The main challenge with California commercial cannabis leases, as with all cannabis contracts, goes back to the problem of federal illegality. Because cannabis is still federally prohibited under the Federal Controlled Substances Act, it is federally illegal to cultivate, manufacture, or sell cannabis for any purpose. This means cannabis contracts trigger the doctrine of illegality in contract law, which holds that contracts without a lawful object are void and unenforceable as against public policy. Though enforcement of contracts is generally governed by state law, state law includes federal law under the U.S. Constitution’s Supremacy Clause.

Courts have struggled with how to reconcile the different laws, but a consistent theme emerges in California court decisions: commercial cannabis lease agreements will generally be enforced so long as the dispute before the court is purely contractual and so long as the landlord and tenant are in an arms-length transaction for payment of rent. One infamous example of this is the Harborside case, where a U.S. District Court declined to void a commercial lease for a cannabis dispensary on grounds of illegality, where the dispensary was in compliance with California law.

Another more recent example is Mann v. Gullickson, a November 2016 Northern District of California decision involving a dispute between a creditor plaintiff who sold shares in two cannabis businesses to the defendant in exchange for a promissory note. When the creditor sued for nonpayment under the promissory note, the defendant argued federal illegality rendered the contract (the promissory note) unenforceable. Though the court acknowledged it could void a contract if it required a party to violate the CSA by, for example, requiring it to cultivate or sell cannabis, for several reasons, the court declined to do so in this case.

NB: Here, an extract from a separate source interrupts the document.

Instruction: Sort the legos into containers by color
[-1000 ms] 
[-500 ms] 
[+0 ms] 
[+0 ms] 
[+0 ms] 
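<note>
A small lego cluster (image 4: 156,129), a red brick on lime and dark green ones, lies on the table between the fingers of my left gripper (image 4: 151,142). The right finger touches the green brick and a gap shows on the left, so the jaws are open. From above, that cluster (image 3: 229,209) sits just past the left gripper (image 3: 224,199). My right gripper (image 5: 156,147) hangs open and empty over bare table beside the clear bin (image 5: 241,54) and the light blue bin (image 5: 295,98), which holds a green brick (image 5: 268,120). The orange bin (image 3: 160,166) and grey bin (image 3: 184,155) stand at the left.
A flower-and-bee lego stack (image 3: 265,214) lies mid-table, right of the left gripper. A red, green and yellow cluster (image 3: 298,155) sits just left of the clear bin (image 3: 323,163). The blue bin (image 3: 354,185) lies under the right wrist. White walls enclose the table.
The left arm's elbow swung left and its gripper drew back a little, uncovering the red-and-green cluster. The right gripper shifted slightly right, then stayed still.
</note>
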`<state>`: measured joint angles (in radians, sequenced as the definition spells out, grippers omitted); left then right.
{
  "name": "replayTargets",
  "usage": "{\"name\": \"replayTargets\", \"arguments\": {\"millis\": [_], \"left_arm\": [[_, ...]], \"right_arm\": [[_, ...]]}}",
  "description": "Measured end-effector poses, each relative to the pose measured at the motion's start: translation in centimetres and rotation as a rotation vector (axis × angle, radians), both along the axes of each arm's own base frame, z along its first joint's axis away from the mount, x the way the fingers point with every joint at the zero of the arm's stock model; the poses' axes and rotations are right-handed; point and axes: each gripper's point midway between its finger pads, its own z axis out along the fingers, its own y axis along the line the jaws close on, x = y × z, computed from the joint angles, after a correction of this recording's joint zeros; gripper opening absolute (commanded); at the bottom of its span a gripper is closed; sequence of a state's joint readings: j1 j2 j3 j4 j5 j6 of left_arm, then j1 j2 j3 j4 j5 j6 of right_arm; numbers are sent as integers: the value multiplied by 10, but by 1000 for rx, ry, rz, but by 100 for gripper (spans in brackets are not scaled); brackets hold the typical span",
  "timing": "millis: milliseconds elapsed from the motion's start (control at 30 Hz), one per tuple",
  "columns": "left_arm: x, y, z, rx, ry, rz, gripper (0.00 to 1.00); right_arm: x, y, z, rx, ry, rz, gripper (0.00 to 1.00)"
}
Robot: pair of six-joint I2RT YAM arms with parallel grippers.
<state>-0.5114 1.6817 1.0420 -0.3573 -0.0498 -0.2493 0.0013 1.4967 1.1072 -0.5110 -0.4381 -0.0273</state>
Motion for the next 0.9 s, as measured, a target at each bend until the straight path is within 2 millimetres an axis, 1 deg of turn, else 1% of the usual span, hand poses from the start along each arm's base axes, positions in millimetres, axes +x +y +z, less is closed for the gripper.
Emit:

First, the fact that the court could order payment on the note without requiring any cannabis-related actions meant that enforcing the contract would not necessarily further an illegal purpose. Second, even if an illegal purpose were to be furthered, the court found it would be inequitable for the defendant to be unjustly enriched by not having to pay on the promissory note. Third, the court noted that many states, including California, had recently changed their laws to encourage state-legal cannabis business activities, thereby undercutting the defendant’s public policy argument. Fourth, and most interestingly, the court called out the observed effect of changing state laws on federal enforcement: “The federal government’s concern over the CSA’s medical marijuana prohibition has waned in recent years, and the underlying policy purporting to support this prohibition has been undermined.” The court also noted that under the McIntosh case, the Rohrabacher-Farr amendment prohibits CSA enforcement against medical marijuana in the Ninth Circuit (the federal appellate circuit that encompasses California).

The lesson to be drawn from these cases for California commercial cannabis leases is that cannabis leases should be written to keep the landlord-tenant relationship as an arms-length transaction. This means no profit-sharing arrangements, no payments in cannabis product, and no equity shares changing hands; just payment of rent. Ultimately, the best way to avoid enforcement problems for your California commercial cannabis lease may be to include a well-drafted arbitration clause that specifies choice of California state law, among other things, as that can to a large extent side-step the issue of court enforcement, at least until you need to get your arbitration award enforced by a court.

To help you better understand what is going on with California cannabis and what MAUCRSA means for your cannabis business, three of our California attorneys will be hosting a free webinar on Tuesday August 8, 2017, from 12 pm to 1 pm PT. Hilary Bricken from our Los Angeles office will moderate two of our San Francisco-based attorneys (Alison Malsbury and Habib Bentelab) in a discussion on the major changes between the MCRSA and MAUCRSA, including on vertical integration and ownership of multiple licenses, revised distributorship standards, and what California cannabis license applicants can expect more generally from California’s Bureau of Cannabis Control as rule-making continues through the remainder of the year. They will also address questions from the audience both during and at the end of the webinar.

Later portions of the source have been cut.